# My Other Tivo listed in "Now Playing"?



## designr (Nov 16, 2002)

Hi All,

An odd issue here.

I Zippered both my DVR40 (6.2a) and my HR10-250. Recently my HR10-250 (6.3b) started rebooting 2 or 3 times a night, especially when recording 2 shows and watching a third. Even a Clear and Delete Everything didn't help - it just screwed up my static IP number. DVR Upgrade recommended the 6.3e upgrade so I wiped the drive and ran the latest Zipper using a new InstantCake (6.3e).

All seems good for now, but it's only been one night. However I somehow ended up with my DVR40 shortname listed in the Now Playing List on my HR10-250 

I turned on Enable Home Network Applications but later turned it off.

Any ideas?


----------



## designr (Nov 16, 2002)

Anybody?....

It's not like it's broken or anything.

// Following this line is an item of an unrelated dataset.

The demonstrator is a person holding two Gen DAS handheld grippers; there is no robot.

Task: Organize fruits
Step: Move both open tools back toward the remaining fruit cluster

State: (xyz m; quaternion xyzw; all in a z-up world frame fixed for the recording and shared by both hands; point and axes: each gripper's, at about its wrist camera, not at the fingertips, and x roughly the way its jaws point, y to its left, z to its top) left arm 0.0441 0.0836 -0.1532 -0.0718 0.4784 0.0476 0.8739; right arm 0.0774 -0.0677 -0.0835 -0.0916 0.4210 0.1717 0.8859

It's just buggin' me.

tia.


----------



## Da Goon (Oct 22, 2006)

It's completely normal. Side effects from HMO/HME tivoapp patches. See it on my box every day.


----------



## designr (Nov 16, 2002)

Da Goon said:


> It's completely normal. Side effects from HMO/HME tivoapp patches. See it on my box every day.


Thanks. I turned on HMO/HME but then turned it off and expected the listing to disappear.


----------